Your copy should match the listing below word for word, with no images in it.

START SOURCE MATERIAL

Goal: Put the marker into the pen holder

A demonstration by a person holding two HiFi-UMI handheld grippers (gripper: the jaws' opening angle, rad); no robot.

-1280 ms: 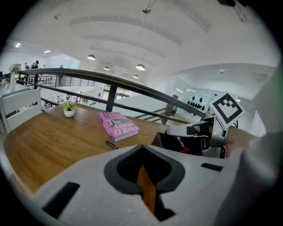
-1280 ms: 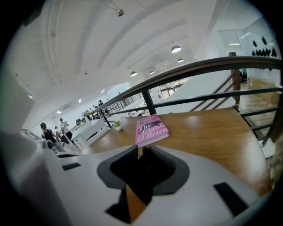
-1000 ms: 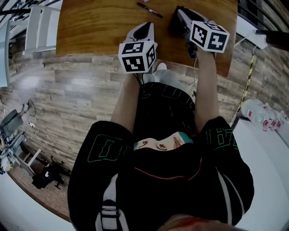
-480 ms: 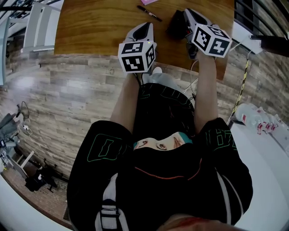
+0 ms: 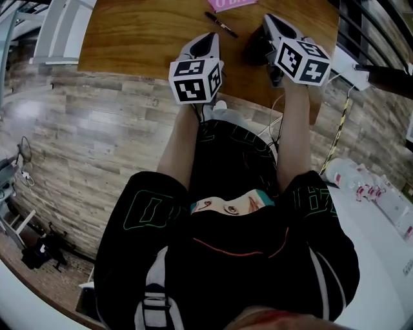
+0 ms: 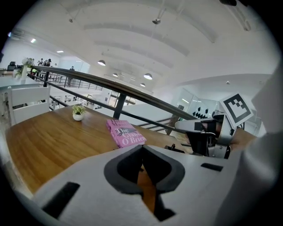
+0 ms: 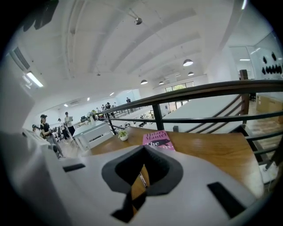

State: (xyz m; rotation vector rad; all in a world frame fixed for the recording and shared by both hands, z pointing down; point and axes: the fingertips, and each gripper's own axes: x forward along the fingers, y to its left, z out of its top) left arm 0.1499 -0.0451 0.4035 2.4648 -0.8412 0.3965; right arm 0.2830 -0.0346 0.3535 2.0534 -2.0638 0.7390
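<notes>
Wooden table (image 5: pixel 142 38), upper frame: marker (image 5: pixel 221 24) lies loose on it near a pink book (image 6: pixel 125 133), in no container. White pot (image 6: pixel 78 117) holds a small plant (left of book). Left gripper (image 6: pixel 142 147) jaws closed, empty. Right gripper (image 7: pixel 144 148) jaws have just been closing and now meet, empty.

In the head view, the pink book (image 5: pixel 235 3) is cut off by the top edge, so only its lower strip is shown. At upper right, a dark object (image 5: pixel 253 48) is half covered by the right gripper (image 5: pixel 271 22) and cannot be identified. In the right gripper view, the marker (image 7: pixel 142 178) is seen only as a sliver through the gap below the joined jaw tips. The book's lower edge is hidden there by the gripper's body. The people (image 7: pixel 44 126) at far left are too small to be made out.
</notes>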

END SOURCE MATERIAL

- **SOLUTION TO THE PROBLEM**:
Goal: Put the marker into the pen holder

A demonstration by a person holding two HiFi-UMI handheld grippers (gripper: the jaws' opening angle, rad); no robot.

-1280 ms: 
-1280 ms: 
-1000 ms: 
-480 ms: 
+0 ms: 
+0 ms: 
+0 ms: 

State: (xyz m; rotation vector rad; all in a world frame fixed for the recording and shared by both hands, z pointing down; point and axes: the fingertips, and each gripper's own axes: x forward along the fingers, y to its left, z out of its top) left arm 0.1499 -0.0451 0.4035 2.4648 -0.8412 0.3965; right arm 0.2830 -0.0346 0.3535 2.0534 -2.0638 0.7390
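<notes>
Wooden table (image 5: pixel 142 38), upper frame: marker (image 5: pixel 221 24) lies loose on it near a pink book (image 6: pixel 125 133), in no container. White pot (image 6: pixel 78 117) holds a small plant (left of book). Left gripper (image 6: pixel 142 147) jaws closed, empty. Right gripper (image 7: pixel 144 148) jaws have just been closing and now meet, empty.

In the head view, the pink book (image 5: pixel 235 3) is cut off by the top edge, so only its lower strip is shown. At upper right, a dark object (image 5: pixel 253 48) is half covered by the right gripper (image 5: pixel 271 22) and cannot be identified. In the right gripper view, the marker (image 7: pixel 142 178) is seen only as a sliver through the gap below the joined jaw tips. The book's lower edge is hidden there by the gripper's body. The people (image 7: pixel 44 126) at far left are too small to be made out.
</notes>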

This exercise has no more to it.